Work item ::
An exact, picture-free copy of the listing is required.
[[ Stored data open ]]
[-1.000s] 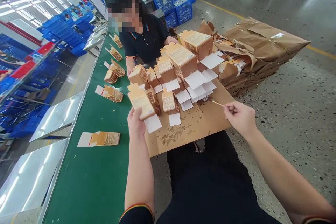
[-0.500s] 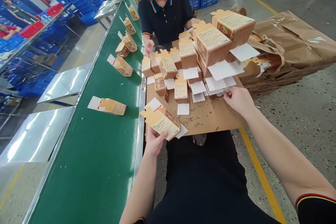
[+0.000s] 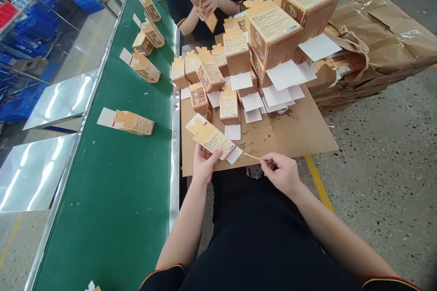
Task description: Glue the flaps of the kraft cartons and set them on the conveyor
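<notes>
My left hand (image 3: 205, 163) grips a tan printed carton (image 3: 212, 140) over the near edge of the cardboard-covered table (image 3: 290, 132). White flaps stick out at both ends of this carton. To its right, my right hand (image 3: 280, 173) pinches a thin, light-coloured stick (image 3: 251, 156), whose tip points left toward the carton's lower white flap. Beyond my hands, several tan cartons (image 3: 229, 107) stand on the cardboard with white flaps hanging out. Larger cartons (image 3: 273, 32) are stacked at the back right.
A green conveyor belt (image 3: 119, 182) runs along the left, bearing several cartons (image 3: 136, 122). Across the table, a person (image 3: 218, 13) holds a carton. A brown paper-wrapped stack (image 3: 385, 41) lies at the right. Metal plates (image 3: 61, 97) lie beyond the belt.
My right hand has moved left and nearer to me from the carton pile, now holding the thin stick. The carton in my left hand looks flatter. The person opposite has raised a carton.
</notes>
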A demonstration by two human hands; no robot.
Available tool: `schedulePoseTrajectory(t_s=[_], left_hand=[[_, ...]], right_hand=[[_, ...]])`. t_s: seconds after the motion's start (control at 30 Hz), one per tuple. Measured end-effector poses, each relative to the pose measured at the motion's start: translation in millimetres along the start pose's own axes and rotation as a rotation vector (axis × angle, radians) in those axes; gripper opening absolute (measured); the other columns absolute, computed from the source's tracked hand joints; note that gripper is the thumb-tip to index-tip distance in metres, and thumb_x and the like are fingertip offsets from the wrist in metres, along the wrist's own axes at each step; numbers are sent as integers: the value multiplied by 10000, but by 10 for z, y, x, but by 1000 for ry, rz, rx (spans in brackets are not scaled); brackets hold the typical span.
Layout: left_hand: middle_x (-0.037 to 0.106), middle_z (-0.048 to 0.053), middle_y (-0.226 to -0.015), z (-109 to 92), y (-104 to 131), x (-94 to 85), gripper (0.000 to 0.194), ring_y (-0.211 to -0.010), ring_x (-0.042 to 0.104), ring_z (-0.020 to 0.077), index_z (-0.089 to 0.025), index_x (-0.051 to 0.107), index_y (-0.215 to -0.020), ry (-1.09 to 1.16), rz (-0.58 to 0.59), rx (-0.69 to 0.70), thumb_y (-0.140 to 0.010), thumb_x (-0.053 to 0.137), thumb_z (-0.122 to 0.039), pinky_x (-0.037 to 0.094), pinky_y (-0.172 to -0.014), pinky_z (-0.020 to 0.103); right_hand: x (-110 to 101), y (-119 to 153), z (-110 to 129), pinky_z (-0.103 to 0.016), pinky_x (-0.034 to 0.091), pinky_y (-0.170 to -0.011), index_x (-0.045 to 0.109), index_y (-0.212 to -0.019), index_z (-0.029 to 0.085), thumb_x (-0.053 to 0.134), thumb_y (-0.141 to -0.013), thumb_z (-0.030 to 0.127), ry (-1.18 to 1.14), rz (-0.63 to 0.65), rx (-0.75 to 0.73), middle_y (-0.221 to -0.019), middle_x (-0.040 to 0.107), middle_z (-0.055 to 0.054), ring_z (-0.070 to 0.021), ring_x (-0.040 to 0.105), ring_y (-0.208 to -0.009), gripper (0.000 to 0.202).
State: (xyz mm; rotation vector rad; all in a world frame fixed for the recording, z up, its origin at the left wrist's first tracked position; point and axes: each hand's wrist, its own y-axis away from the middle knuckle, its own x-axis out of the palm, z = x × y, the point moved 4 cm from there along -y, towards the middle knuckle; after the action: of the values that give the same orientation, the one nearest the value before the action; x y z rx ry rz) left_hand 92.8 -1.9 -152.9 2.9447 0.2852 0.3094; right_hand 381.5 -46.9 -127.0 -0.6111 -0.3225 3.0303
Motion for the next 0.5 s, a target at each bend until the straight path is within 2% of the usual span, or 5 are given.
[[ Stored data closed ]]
Expected answer ::
[-1.000s] 
[-0.500s] 
[+0.000s] 
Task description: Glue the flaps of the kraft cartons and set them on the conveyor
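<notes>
My left hand (image 3: 205, 163) grips a tan printed carton (image 3: 212, 140) over the near edge of the cardboard-covered table (image 3: 290, 132). White flaps stick out at both ends of this carton. To its right, my right hand (image 3: 280, 173) pinches a thin, light-coloured stick (image 3: 251, 156), whose tip points left toward the carton's lower white flap. Beyond my hands, several tan cartons (image 3: 229, 107) stand on the cardboard with white flaps hanging out. Larger cartons (image 3: 273, 32) are stacked at the back right.
A green conveyor belt (image 3: 119, 182) runs along the left, bearing several cartons (image 3: 136, 122). Across the table, a person (image 3: 218, 13) holds a carton. A brown paper-wrapped stack (image 3: 385, 41) lies at the right. Metal plates (image 3: 61, 97) lie beyond the belt.
My right hand has moved left and nearer to me from the carton pile, now holding the thin stick. The carton in my left hand looks flatter. The person opposite has raised a carton.
</notes>
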A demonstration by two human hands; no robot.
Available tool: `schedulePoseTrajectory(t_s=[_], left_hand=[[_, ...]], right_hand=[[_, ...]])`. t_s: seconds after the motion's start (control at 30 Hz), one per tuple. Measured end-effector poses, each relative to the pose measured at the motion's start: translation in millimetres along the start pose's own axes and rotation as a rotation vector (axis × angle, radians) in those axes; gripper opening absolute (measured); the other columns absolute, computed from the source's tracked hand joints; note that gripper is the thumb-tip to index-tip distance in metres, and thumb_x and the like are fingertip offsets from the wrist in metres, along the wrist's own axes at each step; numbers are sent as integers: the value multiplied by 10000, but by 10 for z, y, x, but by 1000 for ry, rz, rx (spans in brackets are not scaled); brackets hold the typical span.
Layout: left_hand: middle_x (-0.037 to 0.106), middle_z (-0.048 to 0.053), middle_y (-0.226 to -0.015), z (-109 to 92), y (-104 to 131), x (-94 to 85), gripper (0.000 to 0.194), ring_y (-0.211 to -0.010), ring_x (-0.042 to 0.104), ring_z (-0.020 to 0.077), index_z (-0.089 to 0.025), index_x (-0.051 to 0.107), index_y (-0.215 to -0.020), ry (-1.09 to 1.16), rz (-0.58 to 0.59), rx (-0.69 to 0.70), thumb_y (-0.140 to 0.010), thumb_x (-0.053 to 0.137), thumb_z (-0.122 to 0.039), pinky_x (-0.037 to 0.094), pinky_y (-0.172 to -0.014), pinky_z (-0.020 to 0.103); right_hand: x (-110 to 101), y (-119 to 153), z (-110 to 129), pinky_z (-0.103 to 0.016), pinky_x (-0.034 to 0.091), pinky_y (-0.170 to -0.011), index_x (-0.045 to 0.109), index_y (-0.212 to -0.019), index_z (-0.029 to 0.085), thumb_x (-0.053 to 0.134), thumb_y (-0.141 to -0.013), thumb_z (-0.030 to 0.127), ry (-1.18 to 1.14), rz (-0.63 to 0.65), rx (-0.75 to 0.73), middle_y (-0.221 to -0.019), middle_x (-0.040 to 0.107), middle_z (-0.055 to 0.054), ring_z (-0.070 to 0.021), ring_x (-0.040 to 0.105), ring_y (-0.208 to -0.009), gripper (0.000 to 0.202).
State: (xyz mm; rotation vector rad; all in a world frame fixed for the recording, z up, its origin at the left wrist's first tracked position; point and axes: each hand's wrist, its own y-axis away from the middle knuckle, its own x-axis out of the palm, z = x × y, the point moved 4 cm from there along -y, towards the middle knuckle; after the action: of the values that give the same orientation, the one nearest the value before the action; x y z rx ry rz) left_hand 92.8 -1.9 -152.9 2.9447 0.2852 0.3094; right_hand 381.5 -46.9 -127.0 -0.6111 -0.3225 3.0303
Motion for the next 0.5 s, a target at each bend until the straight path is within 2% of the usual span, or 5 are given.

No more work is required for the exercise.